Switchback Experiments

An overview of switchback (time-split) experiments: what they are, why they are used to solve network interference, and their trade-offs.

Why Use Switchback Experiments?

Consider the following scenario at DoorDash:

While A/B testing is commonly used at DoorDash, it is not optimal for testing our assignment algorithm because the assignment of one delivery to a Dasher depends heavily on the outcome of another delivery’s assignment to a Dasher. For example, say there are two deliveries that need to be assigned and only one Dasher is available. If we apply an algorithm change to one delivery which will assign it quicker than the standard, we risk impacting the second “control” delivery’s assignment since the “treated” delivery would most likely be assigned to the only Dasher.
Here’s a similar scenario at Lyft.
Overall, this type of problem is called network interference and very common in two-sided marketplace, where supply and demand interact with each other.
- More simply, recall that adjacent users share the same pool of drivers or Dashers.
- Network interference is also common in social media such as instagram and linkedin.
- Network interfernece is violation of Stable Unit Treatment Value Assumption (SUTVA)—specifically the assumption of no interference, meaning one user’s treatment does not affect another user’s potential outcome.
Finally, sometimes, we just can’t run fine grained unit level randomizaiton due to technical constraints.
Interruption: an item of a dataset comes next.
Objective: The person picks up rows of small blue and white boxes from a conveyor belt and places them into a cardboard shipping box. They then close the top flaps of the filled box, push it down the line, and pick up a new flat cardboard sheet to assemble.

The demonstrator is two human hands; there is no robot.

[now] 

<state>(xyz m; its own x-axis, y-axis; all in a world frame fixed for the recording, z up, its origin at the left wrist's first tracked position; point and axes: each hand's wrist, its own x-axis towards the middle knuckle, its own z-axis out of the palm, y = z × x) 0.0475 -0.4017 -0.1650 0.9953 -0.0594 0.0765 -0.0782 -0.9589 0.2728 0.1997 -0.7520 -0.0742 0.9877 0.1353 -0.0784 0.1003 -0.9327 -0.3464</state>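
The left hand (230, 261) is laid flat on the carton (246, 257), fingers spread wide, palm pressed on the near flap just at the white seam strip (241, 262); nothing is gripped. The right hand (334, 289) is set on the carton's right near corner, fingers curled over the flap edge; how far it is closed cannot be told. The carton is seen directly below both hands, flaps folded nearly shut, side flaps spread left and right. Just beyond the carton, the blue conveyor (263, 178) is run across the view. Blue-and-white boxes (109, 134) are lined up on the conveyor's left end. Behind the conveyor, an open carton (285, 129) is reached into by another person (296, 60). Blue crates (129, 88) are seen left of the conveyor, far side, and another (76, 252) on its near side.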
What is a Switchback Experiment?

Definition: Switchback tests randomize experiment buckets on geographic region and time “units” rather than users to reduce the impact of dependencies in observations on our experiment results.
By randomizing on these regional-time “units”, all deliveries and Dashers in each unit are exposed to the same type of algorithm, in turn reducing the impact of dependencies among deliveries in two different experiment buckets.
An illustration of this randomization structure is shown below.
Once randomization happens on the region-time buckets, each delivery is bucketed into to a treatment or control group based on that of its region and time, and as a result, we get
1. a nested data structure: multiple deliveries are part one of one bucket, and thus, observations are not independent of each other.
2. a smaller number of more independent “units” available for analysis.
Inside each bucket, the granularity of unit is can be set by the experimenter. This choice is cruical because if affects the variance of the estimate.

How to conduct a test

Bucket level summarization approach

A very simple way of analyzing switchback experiment is to compute average outcome over the data in each bucket and run a t-test with bucket averages.
This resolves the dependnecy problem inside the bucket: the unit outcomes are highly correlated to each other via region-time covariates. The data is not an RCT in unit level, thus t-test is not causal.
We believe that the unit level outcomes are sufficiently independent of each other (that’s the whole point of bucket level randomization!)
The drawbacks:
1. Sample size is significantly smaller than user level analysis, leading to lower statistical power.
2. We lose important information about the treatment effect at the user level. Now that we have only one observation per bucket, it is not easy to look for heterogenous treatement effect. For example, the treatment (algorithm change) might have distinct effects on delivery times in regional-time units with few deliveries (i.e. 1am) versus those with many deliveries (i.e. 5pm).
For small sample size, consider the following scenario:
- If there are 100,000 users per city city, your sample size is $N = 100,000$.
- In a switchback experiment running for 2 weeks with 30-minute windows in one city, your effective unit of randomization is the time window.
- Number of windows = 14 days $\times$ 48 windows/day = 672 time windows.
- The effective sample size crashes from $100,000$ to $672$, vastly increasing the standard errors of your estimates and lowering statistical power.
- Solution: Run tests for longer durations, aggregate across multiple independent cities, or employ advanced variance reduction techniques (like CUPED or synthetic controls) to increase power.
  Unit-level t-tests with variance reduction
  
  This is a observational study approach, since on the unit level the treatment is not RCT. But we can list covaraites that affect the treatment assignment, of course including the region and time:

\begin{equation*} X_i \{region_i, time_i, week number (seasonality), total order value, ...\} \end{equation*} So that we can assume ignorability: \begin{equation*} (Y_i(0), Y_i(1)) \perp \text{Bucket}_i | X_i \end{equation*}

TBD.

How to plan

The core plan is determining the experimental unit and number of it.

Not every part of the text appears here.